■ **Aim of the exercise**: Filter the entries and keep only the lines where the string "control" appears.

■ **Records for the exercise**:
————

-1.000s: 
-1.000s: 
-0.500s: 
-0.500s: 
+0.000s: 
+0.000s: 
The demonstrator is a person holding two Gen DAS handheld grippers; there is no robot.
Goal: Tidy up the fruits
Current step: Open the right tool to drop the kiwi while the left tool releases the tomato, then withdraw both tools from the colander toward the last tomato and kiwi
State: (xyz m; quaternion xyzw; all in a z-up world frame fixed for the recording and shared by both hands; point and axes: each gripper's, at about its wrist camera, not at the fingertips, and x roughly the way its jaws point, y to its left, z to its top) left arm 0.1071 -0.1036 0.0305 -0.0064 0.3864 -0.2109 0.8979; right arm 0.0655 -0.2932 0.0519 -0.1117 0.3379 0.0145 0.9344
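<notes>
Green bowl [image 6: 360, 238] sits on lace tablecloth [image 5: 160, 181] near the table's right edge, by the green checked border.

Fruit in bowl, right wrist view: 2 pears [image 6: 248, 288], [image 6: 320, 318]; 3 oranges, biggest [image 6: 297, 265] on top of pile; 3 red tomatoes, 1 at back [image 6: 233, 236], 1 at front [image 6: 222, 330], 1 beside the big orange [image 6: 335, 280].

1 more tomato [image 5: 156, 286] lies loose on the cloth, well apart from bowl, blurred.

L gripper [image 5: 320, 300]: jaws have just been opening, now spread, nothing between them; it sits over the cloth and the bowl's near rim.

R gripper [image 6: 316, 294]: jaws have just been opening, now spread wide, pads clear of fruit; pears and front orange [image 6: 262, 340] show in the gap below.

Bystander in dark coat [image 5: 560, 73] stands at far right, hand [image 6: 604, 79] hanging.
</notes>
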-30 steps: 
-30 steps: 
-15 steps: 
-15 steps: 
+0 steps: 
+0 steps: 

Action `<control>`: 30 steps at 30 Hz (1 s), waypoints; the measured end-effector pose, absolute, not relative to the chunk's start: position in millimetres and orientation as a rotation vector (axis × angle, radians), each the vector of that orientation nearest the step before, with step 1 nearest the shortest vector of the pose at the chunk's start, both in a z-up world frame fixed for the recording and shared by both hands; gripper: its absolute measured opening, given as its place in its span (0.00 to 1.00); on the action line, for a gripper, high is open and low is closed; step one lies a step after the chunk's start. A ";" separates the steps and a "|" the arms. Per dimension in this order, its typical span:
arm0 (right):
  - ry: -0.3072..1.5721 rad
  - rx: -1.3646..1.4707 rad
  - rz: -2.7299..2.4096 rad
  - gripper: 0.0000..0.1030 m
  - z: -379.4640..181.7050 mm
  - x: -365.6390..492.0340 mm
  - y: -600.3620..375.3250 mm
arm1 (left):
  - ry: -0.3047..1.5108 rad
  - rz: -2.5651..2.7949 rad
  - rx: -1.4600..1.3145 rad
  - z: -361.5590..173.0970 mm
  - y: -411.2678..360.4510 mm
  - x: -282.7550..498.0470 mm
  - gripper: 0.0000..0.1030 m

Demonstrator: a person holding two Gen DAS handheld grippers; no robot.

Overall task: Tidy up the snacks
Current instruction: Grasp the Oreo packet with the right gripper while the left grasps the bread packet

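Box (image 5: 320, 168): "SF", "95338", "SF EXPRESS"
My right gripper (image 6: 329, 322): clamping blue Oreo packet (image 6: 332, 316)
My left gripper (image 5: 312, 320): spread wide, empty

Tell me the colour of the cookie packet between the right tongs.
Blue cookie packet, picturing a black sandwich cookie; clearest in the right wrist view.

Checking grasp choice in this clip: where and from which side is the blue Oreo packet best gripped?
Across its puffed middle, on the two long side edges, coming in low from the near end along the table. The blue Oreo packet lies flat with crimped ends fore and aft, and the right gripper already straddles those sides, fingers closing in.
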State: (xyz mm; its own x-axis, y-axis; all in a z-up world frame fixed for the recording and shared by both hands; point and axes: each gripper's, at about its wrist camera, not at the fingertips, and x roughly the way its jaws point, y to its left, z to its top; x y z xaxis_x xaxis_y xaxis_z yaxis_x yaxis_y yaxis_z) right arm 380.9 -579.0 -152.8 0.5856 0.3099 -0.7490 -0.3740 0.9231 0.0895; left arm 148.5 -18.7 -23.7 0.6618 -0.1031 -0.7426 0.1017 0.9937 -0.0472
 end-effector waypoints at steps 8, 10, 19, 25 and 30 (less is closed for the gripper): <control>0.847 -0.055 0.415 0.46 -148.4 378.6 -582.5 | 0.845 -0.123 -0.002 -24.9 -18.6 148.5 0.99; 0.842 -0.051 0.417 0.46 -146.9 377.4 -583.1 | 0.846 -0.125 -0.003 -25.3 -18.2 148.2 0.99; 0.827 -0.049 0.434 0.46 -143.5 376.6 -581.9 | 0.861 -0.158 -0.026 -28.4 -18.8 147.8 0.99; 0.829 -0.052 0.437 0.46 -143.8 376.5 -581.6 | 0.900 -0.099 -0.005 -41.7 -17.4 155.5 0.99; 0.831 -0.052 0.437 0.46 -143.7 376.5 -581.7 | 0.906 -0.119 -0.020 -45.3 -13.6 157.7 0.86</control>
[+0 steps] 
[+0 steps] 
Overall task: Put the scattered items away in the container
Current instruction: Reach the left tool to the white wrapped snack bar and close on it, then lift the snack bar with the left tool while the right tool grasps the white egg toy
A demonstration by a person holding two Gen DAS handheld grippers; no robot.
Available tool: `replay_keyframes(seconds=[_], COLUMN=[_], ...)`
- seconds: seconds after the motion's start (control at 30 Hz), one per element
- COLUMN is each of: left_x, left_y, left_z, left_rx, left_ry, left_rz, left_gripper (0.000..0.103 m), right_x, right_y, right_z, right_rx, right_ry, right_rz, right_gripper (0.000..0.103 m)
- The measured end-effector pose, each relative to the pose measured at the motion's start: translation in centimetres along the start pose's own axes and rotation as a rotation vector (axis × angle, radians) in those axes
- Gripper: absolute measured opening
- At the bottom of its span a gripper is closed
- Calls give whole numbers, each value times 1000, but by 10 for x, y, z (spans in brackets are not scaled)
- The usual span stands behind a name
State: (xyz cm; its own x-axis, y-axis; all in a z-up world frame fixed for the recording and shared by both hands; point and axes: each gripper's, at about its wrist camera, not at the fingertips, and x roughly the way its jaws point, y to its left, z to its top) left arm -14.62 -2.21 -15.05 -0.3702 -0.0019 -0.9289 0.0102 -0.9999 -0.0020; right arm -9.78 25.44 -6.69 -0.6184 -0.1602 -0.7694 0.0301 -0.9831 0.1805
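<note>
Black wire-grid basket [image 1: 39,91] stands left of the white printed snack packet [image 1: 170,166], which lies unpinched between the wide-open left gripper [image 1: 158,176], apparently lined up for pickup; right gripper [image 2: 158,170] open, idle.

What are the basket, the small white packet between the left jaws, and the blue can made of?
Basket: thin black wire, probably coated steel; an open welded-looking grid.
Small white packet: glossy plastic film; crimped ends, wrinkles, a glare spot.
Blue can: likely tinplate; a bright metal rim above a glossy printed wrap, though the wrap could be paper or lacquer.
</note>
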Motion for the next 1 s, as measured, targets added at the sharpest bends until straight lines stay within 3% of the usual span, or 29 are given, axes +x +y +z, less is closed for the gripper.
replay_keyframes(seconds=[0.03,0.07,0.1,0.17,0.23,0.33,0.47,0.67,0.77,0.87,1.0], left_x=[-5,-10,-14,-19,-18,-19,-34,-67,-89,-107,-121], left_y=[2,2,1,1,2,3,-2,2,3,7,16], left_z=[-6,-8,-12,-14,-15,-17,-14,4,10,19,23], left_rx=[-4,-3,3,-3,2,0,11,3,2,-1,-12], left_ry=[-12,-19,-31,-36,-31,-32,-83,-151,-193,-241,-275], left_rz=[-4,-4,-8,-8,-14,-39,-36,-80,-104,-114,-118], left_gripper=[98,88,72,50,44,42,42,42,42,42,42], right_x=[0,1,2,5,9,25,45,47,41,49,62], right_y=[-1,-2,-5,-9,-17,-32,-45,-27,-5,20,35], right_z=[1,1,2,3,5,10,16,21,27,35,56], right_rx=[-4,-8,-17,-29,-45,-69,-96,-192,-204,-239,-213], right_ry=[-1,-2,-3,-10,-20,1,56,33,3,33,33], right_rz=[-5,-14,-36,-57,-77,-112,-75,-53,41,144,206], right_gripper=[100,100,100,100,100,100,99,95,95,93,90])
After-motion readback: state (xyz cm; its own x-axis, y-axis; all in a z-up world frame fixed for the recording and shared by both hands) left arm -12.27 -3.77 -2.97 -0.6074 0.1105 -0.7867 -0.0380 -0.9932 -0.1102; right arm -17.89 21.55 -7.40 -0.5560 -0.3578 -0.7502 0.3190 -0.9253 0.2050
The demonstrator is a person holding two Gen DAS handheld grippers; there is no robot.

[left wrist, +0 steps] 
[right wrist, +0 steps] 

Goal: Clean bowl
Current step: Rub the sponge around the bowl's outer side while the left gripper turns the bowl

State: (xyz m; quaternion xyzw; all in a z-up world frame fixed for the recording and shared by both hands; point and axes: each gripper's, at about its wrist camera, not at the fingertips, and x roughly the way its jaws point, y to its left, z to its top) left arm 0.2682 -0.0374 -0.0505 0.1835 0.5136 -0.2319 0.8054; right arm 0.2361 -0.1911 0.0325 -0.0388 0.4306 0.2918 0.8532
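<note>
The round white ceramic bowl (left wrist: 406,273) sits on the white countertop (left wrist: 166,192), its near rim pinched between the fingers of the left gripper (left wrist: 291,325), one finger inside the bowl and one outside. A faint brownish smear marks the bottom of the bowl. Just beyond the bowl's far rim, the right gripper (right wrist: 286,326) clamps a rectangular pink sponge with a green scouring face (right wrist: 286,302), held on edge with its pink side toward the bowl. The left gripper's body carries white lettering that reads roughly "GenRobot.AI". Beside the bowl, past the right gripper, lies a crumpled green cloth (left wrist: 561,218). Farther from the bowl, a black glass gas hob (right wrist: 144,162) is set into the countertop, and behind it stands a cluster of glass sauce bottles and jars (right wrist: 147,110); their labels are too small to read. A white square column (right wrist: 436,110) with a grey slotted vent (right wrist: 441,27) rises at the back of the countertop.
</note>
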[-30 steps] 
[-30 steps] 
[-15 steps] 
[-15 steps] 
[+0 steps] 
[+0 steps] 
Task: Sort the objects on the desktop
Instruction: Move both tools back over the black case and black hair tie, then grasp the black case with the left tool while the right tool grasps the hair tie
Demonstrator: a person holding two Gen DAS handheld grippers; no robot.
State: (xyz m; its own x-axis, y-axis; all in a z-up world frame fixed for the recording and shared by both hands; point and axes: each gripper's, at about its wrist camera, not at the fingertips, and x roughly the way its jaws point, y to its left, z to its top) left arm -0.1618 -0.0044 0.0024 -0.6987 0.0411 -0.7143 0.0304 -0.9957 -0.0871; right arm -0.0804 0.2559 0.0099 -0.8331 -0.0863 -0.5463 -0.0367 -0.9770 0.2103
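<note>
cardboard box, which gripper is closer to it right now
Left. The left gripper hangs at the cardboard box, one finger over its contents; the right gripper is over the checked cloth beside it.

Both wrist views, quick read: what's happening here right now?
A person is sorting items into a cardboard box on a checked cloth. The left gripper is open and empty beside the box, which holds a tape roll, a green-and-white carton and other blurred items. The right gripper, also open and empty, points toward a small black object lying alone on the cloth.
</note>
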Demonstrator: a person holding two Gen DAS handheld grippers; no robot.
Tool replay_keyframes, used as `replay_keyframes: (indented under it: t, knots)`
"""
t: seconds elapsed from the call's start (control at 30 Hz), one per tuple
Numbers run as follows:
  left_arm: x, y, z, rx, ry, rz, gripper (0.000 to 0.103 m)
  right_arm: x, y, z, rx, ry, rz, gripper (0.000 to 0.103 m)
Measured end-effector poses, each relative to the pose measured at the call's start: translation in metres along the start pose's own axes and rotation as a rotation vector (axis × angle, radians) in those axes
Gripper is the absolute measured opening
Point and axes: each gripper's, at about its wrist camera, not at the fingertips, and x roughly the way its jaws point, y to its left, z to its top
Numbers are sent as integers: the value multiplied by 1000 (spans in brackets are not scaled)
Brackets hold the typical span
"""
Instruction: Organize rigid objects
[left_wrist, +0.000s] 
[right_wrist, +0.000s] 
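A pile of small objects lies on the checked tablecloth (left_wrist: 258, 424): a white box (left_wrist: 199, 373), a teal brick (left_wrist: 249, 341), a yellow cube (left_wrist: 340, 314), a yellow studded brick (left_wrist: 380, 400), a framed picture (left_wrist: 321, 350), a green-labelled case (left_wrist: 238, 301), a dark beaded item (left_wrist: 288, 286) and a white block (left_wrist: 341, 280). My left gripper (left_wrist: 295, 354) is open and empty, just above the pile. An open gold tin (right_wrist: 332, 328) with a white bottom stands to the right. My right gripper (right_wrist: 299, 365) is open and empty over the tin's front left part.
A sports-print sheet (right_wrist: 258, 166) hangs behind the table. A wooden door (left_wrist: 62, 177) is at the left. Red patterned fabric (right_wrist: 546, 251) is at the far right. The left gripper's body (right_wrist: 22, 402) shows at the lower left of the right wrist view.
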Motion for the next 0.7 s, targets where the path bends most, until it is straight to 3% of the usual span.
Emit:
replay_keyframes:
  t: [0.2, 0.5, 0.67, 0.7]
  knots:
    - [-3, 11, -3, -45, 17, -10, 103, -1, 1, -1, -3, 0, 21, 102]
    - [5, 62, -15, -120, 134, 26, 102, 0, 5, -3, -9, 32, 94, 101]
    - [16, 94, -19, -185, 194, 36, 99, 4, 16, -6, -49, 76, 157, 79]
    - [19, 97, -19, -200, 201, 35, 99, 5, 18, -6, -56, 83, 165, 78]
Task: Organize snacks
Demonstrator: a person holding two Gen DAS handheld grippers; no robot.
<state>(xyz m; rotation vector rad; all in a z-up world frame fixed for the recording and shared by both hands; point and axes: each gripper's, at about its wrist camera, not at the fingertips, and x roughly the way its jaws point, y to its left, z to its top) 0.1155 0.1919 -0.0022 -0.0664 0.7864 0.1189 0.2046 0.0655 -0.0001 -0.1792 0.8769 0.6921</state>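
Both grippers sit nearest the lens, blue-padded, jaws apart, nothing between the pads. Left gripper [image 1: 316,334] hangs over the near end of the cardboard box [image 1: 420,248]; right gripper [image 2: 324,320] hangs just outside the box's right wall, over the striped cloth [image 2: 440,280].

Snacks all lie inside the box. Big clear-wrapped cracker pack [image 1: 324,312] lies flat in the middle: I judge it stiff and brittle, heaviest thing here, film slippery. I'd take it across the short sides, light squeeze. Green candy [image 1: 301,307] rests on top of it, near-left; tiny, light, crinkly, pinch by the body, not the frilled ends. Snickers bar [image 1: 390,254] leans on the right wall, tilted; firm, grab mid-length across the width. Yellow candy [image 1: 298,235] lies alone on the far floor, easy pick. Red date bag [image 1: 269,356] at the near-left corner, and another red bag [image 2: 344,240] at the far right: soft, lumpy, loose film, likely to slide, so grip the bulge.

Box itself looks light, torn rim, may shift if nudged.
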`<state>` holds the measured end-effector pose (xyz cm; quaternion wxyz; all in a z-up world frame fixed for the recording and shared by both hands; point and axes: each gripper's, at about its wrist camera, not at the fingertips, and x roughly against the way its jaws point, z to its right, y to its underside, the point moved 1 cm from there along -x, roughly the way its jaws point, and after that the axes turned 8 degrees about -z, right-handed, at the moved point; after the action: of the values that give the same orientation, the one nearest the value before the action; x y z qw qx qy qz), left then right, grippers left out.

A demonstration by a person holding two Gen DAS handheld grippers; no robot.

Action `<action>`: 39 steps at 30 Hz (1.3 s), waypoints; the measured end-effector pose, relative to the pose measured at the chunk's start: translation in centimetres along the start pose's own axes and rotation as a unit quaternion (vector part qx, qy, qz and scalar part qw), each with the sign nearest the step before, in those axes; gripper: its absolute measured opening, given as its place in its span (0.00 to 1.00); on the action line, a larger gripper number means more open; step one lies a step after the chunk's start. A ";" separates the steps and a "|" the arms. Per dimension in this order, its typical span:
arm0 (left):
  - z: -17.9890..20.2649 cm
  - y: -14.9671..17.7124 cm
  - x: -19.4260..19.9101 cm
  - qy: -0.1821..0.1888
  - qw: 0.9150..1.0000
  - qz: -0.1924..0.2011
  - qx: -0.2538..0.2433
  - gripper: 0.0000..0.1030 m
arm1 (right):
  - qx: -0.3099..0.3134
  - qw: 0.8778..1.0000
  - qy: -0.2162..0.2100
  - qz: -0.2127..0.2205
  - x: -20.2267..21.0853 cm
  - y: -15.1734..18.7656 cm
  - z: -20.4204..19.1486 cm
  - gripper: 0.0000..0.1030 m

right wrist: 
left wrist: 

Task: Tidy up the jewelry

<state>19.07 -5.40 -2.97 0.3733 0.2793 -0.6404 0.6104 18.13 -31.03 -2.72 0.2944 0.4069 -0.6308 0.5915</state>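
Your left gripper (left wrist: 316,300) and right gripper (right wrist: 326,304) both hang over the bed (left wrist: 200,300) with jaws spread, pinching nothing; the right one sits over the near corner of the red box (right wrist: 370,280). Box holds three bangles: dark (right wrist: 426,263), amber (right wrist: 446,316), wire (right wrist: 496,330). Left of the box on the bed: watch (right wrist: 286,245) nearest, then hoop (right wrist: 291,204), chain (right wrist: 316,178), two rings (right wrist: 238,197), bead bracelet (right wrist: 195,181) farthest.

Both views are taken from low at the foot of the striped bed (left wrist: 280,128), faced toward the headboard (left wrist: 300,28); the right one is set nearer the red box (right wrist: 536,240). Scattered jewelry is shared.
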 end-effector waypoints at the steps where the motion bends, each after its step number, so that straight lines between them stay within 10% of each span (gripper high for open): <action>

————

■ **Result for this task**:
Action `<control>`: 30 steps at 30 Hz (1 s), waypoints; the measured end-effector pose, absolute, not relative to the chunk's start: position in millimetres and orientation as a rotation vector (axis × angle, radians), each the vector of that orientation nearest the step before, with step 1 nearest the shortest vector of the pose at the chunk's start, both in a z-up world frame fixed for the recording and shared by both hands; gripper: its absolute measured opening, given as its place in its span (0.00 to 1.00); on the action line, for a gripper, high is open and low is closed; step one lies a step after the chunk's start. A ";" separates the steps and a "|" the arms. Per dimension in this order, its typical span:
 end-effector waypoints at steps 8, 10, 19, 25 and 30 (less is closed for the gripper): <control>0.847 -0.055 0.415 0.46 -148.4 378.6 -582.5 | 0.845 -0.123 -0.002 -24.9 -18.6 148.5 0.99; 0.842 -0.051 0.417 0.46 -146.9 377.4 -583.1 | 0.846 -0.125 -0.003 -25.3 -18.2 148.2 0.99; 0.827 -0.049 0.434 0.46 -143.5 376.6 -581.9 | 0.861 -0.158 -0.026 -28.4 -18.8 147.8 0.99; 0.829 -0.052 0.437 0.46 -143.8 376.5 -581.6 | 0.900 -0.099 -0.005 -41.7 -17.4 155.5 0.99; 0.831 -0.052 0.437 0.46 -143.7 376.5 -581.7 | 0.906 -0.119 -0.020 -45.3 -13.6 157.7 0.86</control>
- seconds: seconds after the motion's start (control at 30 Hz), one per element
t: seconds elapsed from the call's start (control at 30 Hz), one per tuple

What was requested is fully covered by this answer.